Roz: I live over near Redwing on Pass Creek Road. Do you know where the old Sam Lutz house is?

Pearl: We used to go over there to get plums. We went to Pass Creek to fish, and we went over to Huerfano Creek to hunt. I lived part of the time down at Rouse with my sister and my brother and his wife. All three of them are gone now. And we'd go over and take big seamless sacks that we used to juice plums out of. We'd get great big sacks of plums. Oh, we'd get the plums.

Roz: Did you make preserves?

Pearl: We'd make plum butter, plum preserves. At the ranch, I'd had a big cupboard that had five shelves. I had every shelf full of plum butter and jelly and preserves. Mr. Bruce used to come over. He said, "My goodness. If I get hungry, I know where to come." He said he never saw so much jelly and preserves and jam. But I had haymen thrashers, and I had to have it because I'd have a great big bunch of thrashers there to cook for.

Roz: So when you had people thrash for you, you had to do the cooking for everyone?

Pearl: We'd put in a big roast, a big beef roast. Of course, we did our own butchering. We had to cook and then we'd cook pork roast and sweet potatoes to fill all those men. Sweet potatoes, beef roast, pork roast, mashed potatoes, and creamed potatoes. It's making me hungry. And a big bowl of slaw. We always had good old cabbage slaw and big gardens. Now you wouldn't believe this up here at the Cuchara. After I cooked for the haymen and washed the dishes, I'd take two big milk buckets and cross the bridge and go up to the foot of this hill up there. I could show you if we was up at the ranch. We had two gardens, and I'd go over there and I'd pick those buckets full of string beans and roasting ears and cucumbers to start the next day. I had to do that. I guess I was built like a mule. I don't know. I must have been.

Daisy: It makes me tired to think of it.

Roz: So you used to grow a big garden?

Pearl: And the Goemmers, we washed and ironed in one day. And Pete Goemmer, he'd say, "By gad, you little....", he'd call me a little bastard all the time. "Come on and hang up those clothes." He'd help me hang up clothes.

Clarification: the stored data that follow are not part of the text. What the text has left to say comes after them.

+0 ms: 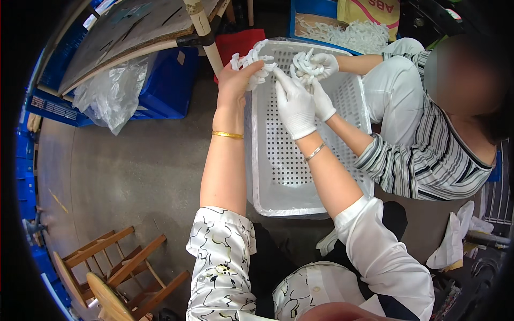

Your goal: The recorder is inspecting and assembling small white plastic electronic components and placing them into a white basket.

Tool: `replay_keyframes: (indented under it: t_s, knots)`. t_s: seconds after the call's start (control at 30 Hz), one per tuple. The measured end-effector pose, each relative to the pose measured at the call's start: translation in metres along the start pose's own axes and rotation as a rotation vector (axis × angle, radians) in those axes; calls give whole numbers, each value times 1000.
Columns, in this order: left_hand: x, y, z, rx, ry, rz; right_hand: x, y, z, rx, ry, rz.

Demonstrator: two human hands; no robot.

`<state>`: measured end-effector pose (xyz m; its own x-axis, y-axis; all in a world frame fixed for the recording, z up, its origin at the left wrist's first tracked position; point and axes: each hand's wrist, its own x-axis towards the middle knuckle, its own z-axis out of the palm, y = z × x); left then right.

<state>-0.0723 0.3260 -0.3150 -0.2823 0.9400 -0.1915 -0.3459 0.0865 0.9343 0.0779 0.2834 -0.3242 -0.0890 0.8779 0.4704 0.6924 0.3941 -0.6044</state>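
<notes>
My left hand [235,83] is bare, with its fingers and thumb closed around a bunch of small white curved plastic parts [258,53] above the far left corner of a grey crate. My right hand [297,107], in a white knit glove, reaches up beside it. Its fingers are stretched out, the tips close to the bunch; whether they touch it I cannot tell. To the right, a co-worker's gloved hands [323,67] hold another bunch of white parts [306,65]. The perforated grey crate [257,182] lies beneath all these hands.
The co-worker [423,144] sits close at the right. Beyond the crate stands a blue bin [305,35] with many white parts. A workbench [134,37] and a blue box [168,88] with plastic film [115,96] are at the upper left; a wooden stool [118,267] is lower left.
</notes>
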Motion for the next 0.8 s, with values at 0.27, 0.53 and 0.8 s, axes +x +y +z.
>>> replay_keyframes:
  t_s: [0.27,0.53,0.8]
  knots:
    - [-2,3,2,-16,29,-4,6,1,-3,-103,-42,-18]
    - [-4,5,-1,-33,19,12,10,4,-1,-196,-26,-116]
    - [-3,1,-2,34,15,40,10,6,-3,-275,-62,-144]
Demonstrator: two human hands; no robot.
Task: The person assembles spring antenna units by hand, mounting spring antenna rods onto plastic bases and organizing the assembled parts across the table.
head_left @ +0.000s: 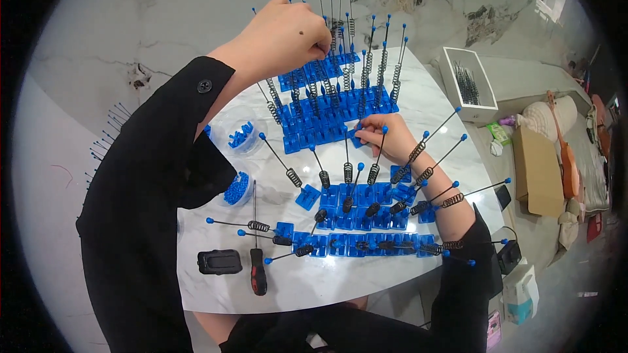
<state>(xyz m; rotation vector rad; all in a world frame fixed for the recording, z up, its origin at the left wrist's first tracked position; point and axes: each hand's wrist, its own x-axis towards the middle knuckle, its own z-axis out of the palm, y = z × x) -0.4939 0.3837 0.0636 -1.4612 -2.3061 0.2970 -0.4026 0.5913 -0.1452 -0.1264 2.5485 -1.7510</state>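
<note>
Counted one left hand [288, 29], one right hand [389, 136], one table [353, 284], one screwdriver [258, 273], one tray [220, 262], at least two cups [247, 150] [249, 196], one white box [477, 113], one cardboard box [540, 183]; more than a dozen springs [348, 172] nearest the body, many others beyond, too crowded to number; likewise dozens of blue bases [366, 194], packed too closely for any sure total

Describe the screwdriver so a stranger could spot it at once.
On the white table, look toward the near edge, just left of the front row of blue blocks. The screwdriver lies beside a small black tray, its thin shaft pointing away from that edge. Its black and red handle sets it apart.
</note>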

Daisy: He wouldn't have called me that. I'd have popped him one.

Pearl: Well, he called Elaine that and she was scared to death, she was so little. She started crying. She ran to the bedroom. She said, "I never did have anybody call me that before." And I said, "Honey, don't pay any attention to Pete." I said, "He's just a Dutchman." And then this old wheel that we run the washing machine and the wringer with, the Goemmers, they didn't have anything electric then. There was a big old pully there, and I'd have to climb up that ladder and get that back on there. If it slipped off, it wouldn't turn, you know, and we'd run the washing machine and the wringer with that great big old water wheel.

Roz: Oh, it was a water wheel?

Pearl: It was water power out of that big ditch. There was a big ditch running down. So one time when my sister-in-law, she didn't hardly do anything, only....well, she cooked for the haymen, but they helped her....and they never left the house til the dishes were all washed. But she, I don't know, she'd just sit and snore while I did all that ironing. Sometimes I'd iron halfway with those gasoline irons, it would fume up. Everytime I'd go home, Clark Falk said, "Now Pearl, you are going to die." He said, "You're going to get gassed with that gasoline going down your lungs." It would go up here, and I could see it clear down in my lungs. The irons would get dirty, and then she'd have to dig them out and clean them, and then I'd iron and iron, and then they'd fume up and get in my nose. Boy, I'd had it. Ann Hern said that I should have written a book, and she could add to it cause we were two old timers.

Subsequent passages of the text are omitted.